The False Positives in Deep Resequencing

At last the PNAS article previewed earlier this week by In Sequence is available on the journal’s site. Subcloncal phylogenetic structures in cancer revealed by ultra-deep sequencing had two aspects that appealed strongly to me – the use of massively parallel sequencing to study leukemia, and a formalized algorithm to distinguish true variants from false-positives.

The authors set out to examine clonal evolution in cancer with next-generation sequencing of B-cell chronic lymphocytic leukemia (CLL) samples. CLL was an appealing model for this study because its high mutation rate in the short stretch of DNA that encodes the IG heavy chain (IGH). The short size of the locus was ideal for 454 sequencing, and because single-molecule reads are generated, the authors were able to identify haplotypes of somatic hypermutations carried by individual leukemic cells.

A key part of this study was the characterization of sequencing error rates and their causes. Three patterns of sequence errors were apparent:

Errors found near runs of 4 or more bases of the same nucleotide (homopolymers). This well-known artifact of pyrosequencing accounted for many false indel calls, and created false SNP calls as well.
Errors near the end of the sequence. These arise from a reduced signal-to-noise ratio after about 200 bases have been read.
Polymerase misincorporation during PCR. These are not sequencing errors, but random polymerase errors that created a low rate of substitutions through the length of the amplicon.

Weeding out false-positives is one of the greatest challenges facing those of us who analyze massively parallel sequencing data. Often this issue is addressed *after* the sequencing is done, with concordance estimates, decision trees, and the like. What I like about this study is that the authors looked at sequencing errors first, to precisely classify the sources of false-positives, and then built their variant-calling algorithm around the results.

The evolutionary biology aspect of this study is fascinating as well. Cancer is a powerful micro-system to study evolution, since subclones of cells have a mixture of shared and private somatic mutations and compete with one another to grow. Subclones with the best evolutionary fitness will, in time, come to dominate the population. It’s Darwinian fitness at its best.
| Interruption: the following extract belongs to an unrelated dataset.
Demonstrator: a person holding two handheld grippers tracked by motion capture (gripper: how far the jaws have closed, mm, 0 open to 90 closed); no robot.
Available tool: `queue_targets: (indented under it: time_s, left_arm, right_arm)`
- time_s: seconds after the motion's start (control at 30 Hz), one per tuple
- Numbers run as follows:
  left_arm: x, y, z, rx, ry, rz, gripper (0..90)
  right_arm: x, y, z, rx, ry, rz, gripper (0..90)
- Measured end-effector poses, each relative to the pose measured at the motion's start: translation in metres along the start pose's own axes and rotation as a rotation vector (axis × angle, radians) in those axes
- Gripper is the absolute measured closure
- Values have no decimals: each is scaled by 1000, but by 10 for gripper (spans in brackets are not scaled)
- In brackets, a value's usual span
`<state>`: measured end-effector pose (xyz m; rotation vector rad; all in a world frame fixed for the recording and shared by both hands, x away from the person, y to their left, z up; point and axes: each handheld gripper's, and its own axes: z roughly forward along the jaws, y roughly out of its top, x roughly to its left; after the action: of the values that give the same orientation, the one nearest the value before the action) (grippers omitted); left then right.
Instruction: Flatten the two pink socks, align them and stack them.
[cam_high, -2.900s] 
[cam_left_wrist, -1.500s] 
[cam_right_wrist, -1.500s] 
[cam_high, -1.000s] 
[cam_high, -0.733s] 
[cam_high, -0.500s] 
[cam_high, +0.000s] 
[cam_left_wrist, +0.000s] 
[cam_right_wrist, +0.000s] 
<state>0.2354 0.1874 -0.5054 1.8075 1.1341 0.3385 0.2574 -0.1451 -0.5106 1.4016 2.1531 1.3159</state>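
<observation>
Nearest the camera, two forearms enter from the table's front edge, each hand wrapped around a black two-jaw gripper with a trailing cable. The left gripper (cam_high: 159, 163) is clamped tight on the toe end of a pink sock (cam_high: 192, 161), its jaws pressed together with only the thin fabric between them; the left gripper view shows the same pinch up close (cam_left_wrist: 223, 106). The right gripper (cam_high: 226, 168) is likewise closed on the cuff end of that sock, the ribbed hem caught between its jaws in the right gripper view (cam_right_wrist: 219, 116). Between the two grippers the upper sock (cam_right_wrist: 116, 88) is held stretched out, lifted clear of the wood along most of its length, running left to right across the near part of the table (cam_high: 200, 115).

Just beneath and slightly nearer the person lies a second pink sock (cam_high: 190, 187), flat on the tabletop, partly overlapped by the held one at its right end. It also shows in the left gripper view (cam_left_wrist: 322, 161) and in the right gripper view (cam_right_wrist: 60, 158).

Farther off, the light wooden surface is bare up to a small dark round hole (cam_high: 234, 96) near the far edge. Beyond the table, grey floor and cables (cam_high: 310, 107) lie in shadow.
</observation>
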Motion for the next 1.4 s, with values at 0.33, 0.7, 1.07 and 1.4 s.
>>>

By identifying haplotypes from single-molecule reads, the authors were able to construct phylogenetic trees of the leukemic cells in a single patient, something that could only be done on the 454 platform. Intriguingly, the initiating driver mutation of leukemogenesis occurred before the earliest branching of trees. Yet there were numerous different subclone haplotype – one came to dominate, but the others persisted as well. This suggests that every subclone persisting in the population picked up at least one additional mutation that gave it a competitive advantage. Thus even the rare subclones carry driver mutations that contribute to cancer cell survival.

The more rare subclones we can detect, the more mutations we can find, and the better we can come to understand the complex set of disease mechanisms that play a role in cancer.